Dolce Vita 28 – Maggio/Giugno 2010
“Est modus in rebus”, dicevano gli Antichi (e i professori, e i genitori, e i preti, e tutte le autorità): c’è sempre una misura nel fare le cose. Gli eccessi e le esagerazioni sono cioè sbagliati, vanno evitati e condannati. A me questa frase, e il concetto che voleva esprimere, hanno sempre dato un profondo fastidio. Ho sempre pensato, da quand’ero ragazzo, che fosse vero esattamente il contrario: è agli estremi, è sul margine che balena l’intelligenza. In mezzo c’è soltanto la mediocrità, pensavo. Meglio smodati che ammodo.
La gran parte dei giovani la pensa ancora così, e probabilmente fa bene. Nella formazione di una personalità la trasgressione, la provocazione, l’oltrepassamento del limite consentito sono fattori fondamentali. Ma l’esagerazione è un’altra cosa. L’esagerazione è un fatto meramente quantitativo, non qualitativo. Il formaggio non diventa più gustoso se ne mangio cinque chili, né la ventiseiesima canna della giornata è più piacevole della prima. Anzi. L’esagerazione è una forma di insoddisfazione nevrotica, che ha molto a che fare con un’idea di possesso persino cannibalico del mondo che ci circonda, e molto poco con il senso di libertà che ogni sana trasgressione porta con sé.
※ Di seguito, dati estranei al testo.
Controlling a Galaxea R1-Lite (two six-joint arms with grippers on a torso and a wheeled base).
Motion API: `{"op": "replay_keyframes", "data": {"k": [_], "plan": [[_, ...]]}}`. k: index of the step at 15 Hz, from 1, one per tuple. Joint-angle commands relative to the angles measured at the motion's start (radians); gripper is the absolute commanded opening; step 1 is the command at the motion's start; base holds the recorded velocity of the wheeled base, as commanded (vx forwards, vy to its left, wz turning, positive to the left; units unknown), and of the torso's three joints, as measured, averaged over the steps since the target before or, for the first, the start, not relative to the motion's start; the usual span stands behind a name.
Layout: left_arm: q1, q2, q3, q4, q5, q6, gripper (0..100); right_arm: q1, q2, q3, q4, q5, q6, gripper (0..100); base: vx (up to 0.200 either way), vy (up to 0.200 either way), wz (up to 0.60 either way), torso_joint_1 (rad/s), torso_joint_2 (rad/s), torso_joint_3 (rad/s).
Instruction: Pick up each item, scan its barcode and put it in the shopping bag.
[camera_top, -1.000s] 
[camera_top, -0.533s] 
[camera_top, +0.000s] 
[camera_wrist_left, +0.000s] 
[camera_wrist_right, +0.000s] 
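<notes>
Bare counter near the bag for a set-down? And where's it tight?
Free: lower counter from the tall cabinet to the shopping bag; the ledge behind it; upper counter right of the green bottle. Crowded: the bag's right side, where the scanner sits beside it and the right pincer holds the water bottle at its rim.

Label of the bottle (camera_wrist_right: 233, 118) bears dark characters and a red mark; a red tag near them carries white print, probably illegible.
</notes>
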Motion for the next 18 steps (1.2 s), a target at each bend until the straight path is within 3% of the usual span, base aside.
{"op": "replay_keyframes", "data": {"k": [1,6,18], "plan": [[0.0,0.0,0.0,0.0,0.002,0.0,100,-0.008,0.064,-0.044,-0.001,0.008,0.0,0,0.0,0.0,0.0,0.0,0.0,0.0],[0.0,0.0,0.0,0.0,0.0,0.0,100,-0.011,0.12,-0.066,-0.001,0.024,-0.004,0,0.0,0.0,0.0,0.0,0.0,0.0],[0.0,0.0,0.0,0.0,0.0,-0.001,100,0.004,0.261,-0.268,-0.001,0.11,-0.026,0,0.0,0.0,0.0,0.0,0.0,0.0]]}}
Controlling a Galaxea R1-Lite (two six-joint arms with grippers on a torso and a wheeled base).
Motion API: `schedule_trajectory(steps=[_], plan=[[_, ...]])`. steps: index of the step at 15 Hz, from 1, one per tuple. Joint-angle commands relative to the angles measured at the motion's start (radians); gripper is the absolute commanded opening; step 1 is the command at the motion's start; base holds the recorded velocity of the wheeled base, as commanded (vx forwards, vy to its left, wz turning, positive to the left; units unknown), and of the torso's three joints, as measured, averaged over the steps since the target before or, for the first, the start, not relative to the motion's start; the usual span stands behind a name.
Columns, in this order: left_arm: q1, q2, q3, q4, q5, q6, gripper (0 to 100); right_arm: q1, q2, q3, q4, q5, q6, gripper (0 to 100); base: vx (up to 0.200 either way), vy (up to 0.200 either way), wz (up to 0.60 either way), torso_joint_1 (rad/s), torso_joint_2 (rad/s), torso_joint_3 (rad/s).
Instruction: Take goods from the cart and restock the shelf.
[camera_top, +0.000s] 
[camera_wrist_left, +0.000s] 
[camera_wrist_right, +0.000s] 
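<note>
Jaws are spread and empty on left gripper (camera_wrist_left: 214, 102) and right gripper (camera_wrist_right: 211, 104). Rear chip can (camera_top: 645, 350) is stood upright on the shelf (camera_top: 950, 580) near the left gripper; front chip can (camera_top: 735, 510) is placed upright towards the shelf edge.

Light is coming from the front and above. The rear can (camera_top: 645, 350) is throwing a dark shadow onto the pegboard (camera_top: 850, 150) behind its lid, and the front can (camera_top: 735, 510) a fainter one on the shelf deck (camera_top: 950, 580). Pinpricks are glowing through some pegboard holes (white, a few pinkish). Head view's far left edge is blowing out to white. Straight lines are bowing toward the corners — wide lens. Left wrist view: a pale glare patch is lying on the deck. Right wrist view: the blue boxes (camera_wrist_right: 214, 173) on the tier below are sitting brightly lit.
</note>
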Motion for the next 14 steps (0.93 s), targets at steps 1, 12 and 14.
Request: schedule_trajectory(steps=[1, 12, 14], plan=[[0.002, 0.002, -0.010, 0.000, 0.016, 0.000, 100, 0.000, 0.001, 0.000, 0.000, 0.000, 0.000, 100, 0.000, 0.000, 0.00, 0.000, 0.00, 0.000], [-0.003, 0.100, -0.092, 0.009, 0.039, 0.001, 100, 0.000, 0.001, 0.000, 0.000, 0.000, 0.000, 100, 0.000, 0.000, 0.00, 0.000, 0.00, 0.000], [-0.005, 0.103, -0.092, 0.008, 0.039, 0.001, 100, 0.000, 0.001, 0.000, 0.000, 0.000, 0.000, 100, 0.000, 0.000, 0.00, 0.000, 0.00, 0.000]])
Dal punto di vista del mercato, l’esagerazione è una manna dal cielo, ossessivamente stimolata dalla pubblicità, dai modelli culturali, dal mainstream mediatico. Se non esagerassimo (nel consumo di cibo, di energia, di mode, di carta igienica o di telefilm), l’intera economia andrebbe gambe all’aria.
Dal punto di vista spirituale, invece, esagerare è il contrario di essere: significa infatti uscire da sé, perennemente insoddisfatti, preda di ogni pulsione (o di ogni campagna pubblicitaria). Il materialismo non consiste nell’esaltazione del piacere dei beni materiali: noi siamo materia, condividiamo gli stessi atomi di un iPod, e non si capisce perché non dovremmo godere dell’unica cosa che ci fa godere: la materia. Il materialismo è invece quel movimento che schiaccia il consumatore sulla merce, lo costringe a consumarla senza fine e, dunque, senza mai trarne un vero godimento, e in questo modo attiva il circuito dell’abuso. Il materialismo da un lato non si preoccupa delle conseguenze, né del futuro (chissenefrega, dunque, se il pianeta lentamente si spegne); dall’altro però invoca continuamente il futuro, anzi ne è l’araldo battagliero: domani ci sarà una nuova merce, un nuovo prodotto, una nuova moda da sperimentare e consumare, ma subito e in fretta, perché dopodomani altre indispensabili meraviglie arriveranno sul mercato.
L’uso responsabile è il contrario dell’abuso. Non può essere definito da nessuna legge o regolamento (Dio ci scampi!), ma può essere insegnato e imparato. L’uso responsabile è la regola generale cui una società di uomini liberi dovrebbe attenersi: di tutto un po’, con curiosità, se e fino a che se ne ha voglia, senza morirne. Dovrebbe valere per ogni azione o gesto o sostanza o situazione, per l’eroina come per il cattolicesimo, per il sesso come per il petrolio. Staremmo tutti molto meglio, c’è da scommetterci.